教科書とは違った切り口で根本的なところから書かれています。
「大人のための科学」というシリーズの一部ではあるけれど、むしろ高校生や大学生にお薦めです。
高校までで習ってきた化学は、テストで点を取るためのような感じで、その知識の多くが理由も分からず、ただ「そういうものなのだ」と言われて丸暗記した人も多いのではないでしょうか?
例えば何とか結合とか言う言葉やたくさんの反応式、「モル」という言葉が出てきときには、6.02x10の23乗という数字を覚えたりはしたけれど、なぜ、どうしてそうなるのか疑問に思ったことがあると思います。
この本はそんな疑問にちゃんと答えてくれています。
エネルギーや原子・分子たちの振る舞いを理解することで暗記してきた知識の裏に潜む奥深さ、化学は暗記モノではなく一連の流れであるということを分からせてくれます。
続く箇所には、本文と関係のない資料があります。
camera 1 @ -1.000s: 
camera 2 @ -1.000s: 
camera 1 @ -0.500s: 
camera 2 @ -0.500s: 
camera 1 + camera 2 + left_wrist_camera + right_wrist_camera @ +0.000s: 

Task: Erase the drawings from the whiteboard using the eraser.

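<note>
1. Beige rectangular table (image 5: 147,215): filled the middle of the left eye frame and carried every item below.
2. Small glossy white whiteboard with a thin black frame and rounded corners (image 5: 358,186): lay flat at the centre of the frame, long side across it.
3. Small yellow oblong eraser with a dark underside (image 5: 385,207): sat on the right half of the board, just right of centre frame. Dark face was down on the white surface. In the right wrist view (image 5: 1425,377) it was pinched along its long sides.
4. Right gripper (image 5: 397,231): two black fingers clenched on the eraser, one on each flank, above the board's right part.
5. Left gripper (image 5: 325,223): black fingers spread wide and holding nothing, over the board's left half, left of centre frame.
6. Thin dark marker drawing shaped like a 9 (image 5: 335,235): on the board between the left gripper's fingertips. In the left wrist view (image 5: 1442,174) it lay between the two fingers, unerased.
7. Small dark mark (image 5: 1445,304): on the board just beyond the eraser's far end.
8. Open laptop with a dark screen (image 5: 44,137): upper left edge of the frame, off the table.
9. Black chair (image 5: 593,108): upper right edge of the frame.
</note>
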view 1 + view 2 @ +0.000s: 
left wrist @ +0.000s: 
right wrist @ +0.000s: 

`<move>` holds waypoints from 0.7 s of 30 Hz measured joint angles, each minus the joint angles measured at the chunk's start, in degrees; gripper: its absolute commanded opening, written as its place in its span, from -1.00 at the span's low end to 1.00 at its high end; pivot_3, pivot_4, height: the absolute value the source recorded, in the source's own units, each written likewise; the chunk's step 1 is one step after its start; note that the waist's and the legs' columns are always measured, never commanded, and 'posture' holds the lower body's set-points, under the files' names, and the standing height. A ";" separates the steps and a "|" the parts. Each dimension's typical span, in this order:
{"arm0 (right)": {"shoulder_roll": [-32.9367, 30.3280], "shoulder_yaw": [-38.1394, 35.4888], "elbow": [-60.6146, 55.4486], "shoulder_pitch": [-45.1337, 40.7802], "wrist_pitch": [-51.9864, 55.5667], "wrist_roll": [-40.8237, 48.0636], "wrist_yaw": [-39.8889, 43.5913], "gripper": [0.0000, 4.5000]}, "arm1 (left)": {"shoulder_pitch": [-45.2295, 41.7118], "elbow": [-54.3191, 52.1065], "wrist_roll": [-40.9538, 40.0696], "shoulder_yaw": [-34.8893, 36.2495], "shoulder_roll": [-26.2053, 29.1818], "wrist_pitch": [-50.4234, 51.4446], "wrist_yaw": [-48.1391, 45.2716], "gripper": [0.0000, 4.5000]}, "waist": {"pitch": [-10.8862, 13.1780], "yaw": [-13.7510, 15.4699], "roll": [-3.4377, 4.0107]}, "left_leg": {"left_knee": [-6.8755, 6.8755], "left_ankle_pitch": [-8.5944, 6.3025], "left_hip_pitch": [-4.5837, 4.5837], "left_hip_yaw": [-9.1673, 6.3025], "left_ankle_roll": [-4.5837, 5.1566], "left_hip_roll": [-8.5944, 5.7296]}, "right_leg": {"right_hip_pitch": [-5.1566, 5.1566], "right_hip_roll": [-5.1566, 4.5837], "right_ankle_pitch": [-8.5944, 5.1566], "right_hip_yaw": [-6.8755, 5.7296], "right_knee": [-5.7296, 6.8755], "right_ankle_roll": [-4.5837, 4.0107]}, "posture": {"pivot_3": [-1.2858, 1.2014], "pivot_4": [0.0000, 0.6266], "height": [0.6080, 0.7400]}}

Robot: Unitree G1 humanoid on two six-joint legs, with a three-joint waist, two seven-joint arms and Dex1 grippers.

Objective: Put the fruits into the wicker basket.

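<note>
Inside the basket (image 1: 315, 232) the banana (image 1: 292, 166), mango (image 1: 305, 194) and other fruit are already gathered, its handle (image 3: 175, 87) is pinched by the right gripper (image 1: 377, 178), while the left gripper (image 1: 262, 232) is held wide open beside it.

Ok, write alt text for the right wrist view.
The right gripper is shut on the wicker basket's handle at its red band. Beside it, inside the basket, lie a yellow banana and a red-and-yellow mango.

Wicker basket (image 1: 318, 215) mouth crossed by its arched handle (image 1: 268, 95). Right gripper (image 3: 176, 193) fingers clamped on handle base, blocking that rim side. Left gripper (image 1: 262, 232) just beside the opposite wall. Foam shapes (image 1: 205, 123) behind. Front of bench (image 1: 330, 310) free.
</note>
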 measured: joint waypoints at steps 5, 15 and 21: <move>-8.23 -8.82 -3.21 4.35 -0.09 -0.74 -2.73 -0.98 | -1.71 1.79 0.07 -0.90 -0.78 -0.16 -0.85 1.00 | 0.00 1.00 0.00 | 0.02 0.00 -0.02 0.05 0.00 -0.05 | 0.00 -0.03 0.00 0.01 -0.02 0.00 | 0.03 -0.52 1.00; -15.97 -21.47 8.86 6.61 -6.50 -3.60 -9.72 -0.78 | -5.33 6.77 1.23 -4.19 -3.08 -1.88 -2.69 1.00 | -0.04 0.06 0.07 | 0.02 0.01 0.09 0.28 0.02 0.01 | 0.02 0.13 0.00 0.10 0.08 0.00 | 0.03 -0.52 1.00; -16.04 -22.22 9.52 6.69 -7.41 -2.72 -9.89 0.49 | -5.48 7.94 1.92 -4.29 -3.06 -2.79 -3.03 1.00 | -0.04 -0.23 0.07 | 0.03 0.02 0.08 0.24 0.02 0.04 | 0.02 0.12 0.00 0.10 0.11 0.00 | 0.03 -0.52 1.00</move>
一般向けの化学の本はたくさん出版されていますが、一見分かりやすいけれど薄っぺらな説明になっていて結局分かったような、分からないような感じが残ったり、逆に専門的になりすぎて訳がわからなくなったりするものが多いように思います。
しかし、この本は一味違います。
内容の濃さに対し、ページ数はさほど多くありません。
でも最初から一歩ずつ丁寧に、だからと言って専門的になりすぎないように説明されているのでイメージしやすく途中で「迷子」になることもないはずです。
難しい式があまり出てこないので理系の人でなくても読むことができると思います。